▸ **Required action**
Find the line with "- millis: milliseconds" in the records below. Copy it and every line after it, up to and including the line with "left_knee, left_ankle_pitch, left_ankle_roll".

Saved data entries
========
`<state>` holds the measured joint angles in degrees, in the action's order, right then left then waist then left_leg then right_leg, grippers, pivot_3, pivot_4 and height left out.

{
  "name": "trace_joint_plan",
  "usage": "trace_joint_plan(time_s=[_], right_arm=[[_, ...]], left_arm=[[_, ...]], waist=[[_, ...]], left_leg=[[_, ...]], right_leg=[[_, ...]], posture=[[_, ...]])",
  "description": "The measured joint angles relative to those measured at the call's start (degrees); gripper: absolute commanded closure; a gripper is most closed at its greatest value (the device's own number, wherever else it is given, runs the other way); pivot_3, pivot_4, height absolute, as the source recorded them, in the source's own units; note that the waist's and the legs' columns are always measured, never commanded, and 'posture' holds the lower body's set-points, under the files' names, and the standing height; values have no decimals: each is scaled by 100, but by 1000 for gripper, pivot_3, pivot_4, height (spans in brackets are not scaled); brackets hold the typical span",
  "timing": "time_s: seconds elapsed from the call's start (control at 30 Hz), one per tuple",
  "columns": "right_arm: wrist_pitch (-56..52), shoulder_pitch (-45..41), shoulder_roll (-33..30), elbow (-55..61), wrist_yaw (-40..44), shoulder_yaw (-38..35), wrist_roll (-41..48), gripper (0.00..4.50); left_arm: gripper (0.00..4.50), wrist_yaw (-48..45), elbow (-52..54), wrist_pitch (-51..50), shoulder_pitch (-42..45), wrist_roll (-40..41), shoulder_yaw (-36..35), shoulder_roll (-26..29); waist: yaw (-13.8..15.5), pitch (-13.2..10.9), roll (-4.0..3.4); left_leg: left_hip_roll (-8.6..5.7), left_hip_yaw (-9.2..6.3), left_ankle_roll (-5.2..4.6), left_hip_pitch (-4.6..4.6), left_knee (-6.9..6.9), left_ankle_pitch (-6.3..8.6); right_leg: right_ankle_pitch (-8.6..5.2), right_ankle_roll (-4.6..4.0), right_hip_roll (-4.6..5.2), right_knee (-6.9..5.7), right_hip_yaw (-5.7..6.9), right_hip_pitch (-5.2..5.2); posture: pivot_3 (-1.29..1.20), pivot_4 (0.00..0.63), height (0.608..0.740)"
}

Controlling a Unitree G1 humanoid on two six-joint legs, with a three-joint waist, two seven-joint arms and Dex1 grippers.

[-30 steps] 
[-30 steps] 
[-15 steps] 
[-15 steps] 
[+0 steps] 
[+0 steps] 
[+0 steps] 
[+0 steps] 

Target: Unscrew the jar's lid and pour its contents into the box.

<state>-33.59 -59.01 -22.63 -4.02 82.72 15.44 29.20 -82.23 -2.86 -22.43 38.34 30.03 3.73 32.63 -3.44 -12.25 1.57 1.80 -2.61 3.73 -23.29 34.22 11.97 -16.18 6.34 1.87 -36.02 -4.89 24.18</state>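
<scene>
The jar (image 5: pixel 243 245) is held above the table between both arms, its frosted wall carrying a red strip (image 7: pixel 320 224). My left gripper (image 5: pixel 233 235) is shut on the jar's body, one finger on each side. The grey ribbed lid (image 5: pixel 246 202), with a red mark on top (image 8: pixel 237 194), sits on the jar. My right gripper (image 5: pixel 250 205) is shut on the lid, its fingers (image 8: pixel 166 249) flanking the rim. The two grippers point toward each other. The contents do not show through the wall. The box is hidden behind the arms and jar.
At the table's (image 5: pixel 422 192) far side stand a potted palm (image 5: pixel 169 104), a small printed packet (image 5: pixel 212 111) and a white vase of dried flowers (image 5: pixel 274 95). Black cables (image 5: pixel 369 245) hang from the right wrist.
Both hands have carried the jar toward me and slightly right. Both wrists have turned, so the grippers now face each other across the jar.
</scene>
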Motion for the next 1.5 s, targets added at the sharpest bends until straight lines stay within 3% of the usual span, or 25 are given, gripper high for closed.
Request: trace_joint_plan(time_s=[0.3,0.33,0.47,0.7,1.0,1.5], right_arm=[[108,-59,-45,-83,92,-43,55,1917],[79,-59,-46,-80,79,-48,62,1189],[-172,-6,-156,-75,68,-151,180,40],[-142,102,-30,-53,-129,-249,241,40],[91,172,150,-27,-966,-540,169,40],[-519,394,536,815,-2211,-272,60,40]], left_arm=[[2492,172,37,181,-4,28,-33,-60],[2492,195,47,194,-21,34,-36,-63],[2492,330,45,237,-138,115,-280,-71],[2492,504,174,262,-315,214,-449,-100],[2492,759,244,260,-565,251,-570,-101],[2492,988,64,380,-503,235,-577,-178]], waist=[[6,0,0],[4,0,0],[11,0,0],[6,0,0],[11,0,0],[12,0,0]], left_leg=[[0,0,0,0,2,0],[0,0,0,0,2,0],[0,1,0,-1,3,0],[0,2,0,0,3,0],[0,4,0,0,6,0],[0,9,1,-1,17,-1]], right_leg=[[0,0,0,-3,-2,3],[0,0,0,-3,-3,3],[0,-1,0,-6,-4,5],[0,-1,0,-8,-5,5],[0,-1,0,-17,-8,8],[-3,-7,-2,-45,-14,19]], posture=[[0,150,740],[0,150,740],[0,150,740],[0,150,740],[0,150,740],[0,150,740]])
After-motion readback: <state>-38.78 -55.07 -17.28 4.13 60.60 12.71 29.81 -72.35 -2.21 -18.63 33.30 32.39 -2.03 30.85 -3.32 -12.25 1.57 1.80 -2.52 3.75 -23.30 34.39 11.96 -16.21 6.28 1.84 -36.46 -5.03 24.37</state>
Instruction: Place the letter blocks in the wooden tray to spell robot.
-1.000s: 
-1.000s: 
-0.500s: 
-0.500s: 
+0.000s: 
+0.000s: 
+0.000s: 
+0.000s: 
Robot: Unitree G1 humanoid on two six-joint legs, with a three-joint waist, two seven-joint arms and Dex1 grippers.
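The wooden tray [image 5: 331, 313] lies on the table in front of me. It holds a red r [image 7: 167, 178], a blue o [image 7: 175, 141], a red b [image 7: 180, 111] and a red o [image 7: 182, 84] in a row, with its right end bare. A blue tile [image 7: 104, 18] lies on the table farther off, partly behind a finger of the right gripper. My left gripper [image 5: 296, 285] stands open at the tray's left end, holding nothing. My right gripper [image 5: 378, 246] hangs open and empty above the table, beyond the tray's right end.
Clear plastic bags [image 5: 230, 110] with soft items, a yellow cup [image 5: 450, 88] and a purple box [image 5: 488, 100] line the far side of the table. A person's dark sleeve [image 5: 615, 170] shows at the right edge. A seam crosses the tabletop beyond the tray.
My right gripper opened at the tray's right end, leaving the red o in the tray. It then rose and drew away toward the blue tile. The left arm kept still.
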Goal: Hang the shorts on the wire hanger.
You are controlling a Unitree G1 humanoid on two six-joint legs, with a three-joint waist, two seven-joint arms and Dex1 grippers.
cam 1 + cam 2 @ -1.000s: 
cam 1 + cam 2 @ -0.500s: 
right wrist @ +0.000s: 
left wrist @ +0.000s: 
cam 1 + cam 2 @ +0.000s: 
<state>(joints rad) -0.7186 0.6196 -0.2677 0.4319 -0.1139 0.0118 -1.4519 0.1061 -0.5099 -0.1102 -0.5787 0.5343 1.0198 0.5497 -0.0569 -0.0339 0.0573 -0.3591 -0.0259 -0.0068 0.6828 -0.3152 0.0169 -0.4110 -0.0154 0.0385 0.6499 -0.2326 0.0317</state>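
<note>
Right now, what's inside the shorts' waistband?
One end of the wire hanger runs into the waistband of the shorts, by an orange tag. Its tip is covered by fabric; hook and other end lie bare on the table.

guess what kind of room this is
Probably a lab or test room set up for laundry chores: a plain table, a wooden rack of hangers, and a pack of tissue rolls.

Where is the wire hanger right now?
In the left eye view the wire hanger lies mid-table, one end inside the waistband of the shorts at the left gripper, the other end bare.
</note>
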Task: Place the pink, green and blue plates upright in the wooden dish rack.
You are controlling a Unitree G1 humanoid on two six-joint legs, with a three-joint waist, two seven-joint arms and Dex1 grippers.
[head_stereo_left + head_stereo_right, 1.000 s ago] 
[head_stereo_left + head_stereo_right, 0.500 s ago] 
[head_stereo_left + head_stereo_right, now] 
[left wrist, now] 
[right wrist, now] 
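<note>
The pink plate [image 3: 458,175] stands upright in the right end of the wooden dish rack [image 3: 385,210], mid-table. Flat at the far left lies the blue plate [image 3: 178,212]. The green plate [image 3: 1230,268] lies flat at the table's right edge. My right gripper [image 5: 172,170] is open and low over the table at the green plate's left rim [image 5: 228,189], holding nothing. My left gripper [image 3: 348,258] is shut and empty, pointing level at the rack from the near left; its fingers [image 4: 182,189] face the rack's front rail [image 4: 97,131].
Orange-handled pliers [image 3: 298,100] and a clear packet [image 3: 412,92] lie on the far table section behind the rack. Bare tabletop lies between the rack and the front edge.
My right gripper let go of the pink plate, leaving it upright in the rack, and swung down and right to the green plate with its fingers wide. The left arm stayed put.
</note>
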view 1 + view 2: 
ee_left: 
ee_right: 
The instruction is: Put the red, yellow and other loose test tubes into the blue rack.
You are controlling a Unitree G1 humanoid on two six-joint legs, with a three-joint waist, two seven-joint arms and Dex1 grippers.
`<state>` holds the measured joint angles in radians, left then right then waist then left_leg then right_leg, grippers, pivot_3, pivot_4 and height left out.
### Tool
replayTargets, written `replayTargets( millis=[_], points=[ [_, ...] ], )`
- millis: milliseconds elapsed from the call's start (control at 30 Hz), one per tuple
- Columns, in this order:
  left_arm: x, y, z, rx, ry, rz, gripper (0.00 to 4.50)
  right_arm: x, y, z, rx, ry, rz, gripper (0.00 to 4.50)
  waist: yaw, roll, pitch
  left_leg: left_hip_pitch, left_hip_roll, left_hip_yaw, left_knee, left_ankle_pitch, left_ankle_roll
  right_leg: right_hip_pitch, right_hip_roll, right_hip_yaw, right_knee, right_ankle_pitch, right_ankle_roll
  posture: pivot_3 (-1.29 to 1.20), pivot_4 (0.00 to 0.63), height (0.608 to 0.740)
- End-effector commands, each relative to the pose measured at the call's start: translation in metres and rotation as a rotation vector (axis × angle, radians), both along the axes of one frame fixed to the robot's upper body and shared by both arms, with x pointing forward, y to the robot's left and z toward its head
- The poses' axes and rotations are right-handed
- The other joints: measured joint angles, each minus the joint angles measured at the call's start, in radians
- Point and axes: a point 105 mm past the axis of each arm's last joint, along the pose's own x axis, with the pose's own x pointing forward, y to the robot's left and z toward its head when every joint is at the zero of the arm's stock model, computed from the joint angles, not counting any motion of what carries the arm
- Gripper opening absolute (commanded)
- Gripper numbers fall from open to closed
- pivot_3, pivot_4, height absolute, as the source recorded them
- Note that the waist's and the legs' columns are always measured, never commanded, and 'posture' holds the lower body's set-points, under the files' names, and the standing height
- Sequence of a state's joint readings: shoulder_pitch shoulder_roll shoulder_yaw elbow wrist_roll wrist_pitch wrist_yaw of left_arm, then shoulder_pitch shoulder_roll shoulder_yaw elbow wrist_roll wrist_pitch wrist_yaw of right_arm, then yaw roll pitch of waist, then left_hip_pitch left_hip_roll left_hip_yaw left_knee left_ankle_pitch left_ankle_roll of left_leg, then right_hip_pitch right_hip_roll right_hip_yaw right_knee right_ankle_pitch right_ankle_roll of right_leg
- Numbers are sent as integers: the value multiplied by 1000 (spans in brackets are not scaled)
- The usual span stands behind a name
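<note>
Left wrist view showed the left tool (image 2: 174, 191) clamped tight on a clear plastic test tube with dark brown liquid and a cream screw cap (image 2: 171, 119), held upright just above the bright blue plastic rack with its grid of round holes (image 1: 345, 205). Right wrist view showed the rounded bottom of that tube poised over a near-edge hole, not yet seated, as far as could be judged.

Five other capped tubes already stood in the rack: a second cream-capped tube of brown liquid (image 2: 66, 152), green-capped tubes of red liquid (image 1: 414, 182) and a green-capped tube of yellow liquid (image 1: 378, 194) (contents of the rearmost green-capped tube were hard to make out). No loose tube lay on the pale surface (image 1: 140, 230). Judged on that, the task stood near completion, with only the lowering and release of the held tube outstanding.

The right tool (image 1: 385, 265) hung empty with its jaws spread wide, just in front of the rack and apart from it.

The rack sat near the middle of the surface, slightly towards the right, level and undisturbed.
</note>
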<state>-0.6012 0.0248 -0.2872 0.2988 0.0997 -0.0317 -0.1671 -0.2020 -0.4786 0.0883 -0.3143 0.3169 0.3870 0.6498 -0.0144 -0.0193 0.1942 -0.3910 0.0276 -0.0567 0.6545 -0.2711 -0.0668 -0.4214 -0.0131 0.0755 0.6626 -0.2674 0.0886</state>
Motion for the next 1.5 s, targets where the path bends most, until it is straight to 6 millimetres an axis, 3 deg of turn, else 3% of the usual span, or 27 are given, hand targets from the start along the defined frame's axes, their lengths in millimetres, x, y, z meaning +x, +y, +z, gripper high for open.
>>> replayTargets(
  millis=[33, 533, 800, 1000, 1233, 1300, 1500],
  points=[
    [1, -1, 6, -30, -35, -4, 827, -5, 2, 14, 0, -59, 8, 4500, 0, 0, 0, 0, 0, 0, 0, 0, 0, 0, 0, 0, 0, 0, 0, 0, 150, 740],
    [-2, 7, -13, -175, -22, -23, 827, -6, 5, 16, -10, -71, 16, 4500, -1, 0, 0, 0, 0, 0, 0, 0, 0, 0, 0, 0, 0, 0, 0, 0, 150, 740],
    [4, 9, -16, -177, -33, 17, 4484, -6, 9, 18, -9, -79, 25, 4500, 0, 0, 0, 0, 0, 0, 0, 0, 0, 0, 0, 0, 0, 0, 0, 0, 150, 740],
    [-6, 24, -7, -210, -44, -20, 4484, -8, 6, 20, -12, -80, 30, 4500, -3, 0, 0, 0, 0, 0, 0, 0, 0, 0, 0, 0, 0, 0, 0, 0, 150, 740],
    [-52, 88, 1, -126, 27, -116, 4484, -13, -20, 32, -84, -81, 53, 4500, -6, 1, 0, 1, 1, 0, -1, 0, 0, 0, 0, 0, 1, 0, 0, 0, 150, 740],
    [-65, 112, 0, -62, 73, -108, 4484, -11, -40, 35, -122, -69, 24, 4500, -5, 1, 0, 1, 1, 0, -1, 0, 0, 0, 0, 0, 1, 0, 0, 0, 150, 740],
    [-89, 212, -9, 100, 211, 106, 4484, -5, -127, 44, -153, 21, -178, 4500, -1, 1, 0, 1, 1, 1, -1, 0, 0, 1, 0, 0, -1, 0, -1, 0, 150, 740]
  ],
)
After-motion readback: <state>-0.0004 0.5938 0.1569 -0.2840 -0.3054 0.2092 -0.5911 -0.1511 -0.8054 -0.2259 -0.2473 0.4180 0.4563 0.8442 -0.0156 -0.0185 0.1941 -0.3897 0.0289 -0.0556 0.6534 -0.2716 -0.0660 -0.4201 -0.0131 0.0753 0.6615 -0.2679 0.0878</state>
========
▸ **Result of this exercise**
- millis: milliseconds elapsed from the call's start (control at 30 Hz), one per tuple
- Columns, in this order:
  left_arm: x, y, z, rx, ry, rz, gripper (0.00 to 4.50)
  right_arm: x, y, z, rx, ry, rz, gripper (0.00 to 4.50)
  waist: yaw, roll, pitch
  left_leg: left_hip_pitch, left_hip_roll, left_hip_yaw, left_knee, left_ankle_pitch, left_ankle_roll

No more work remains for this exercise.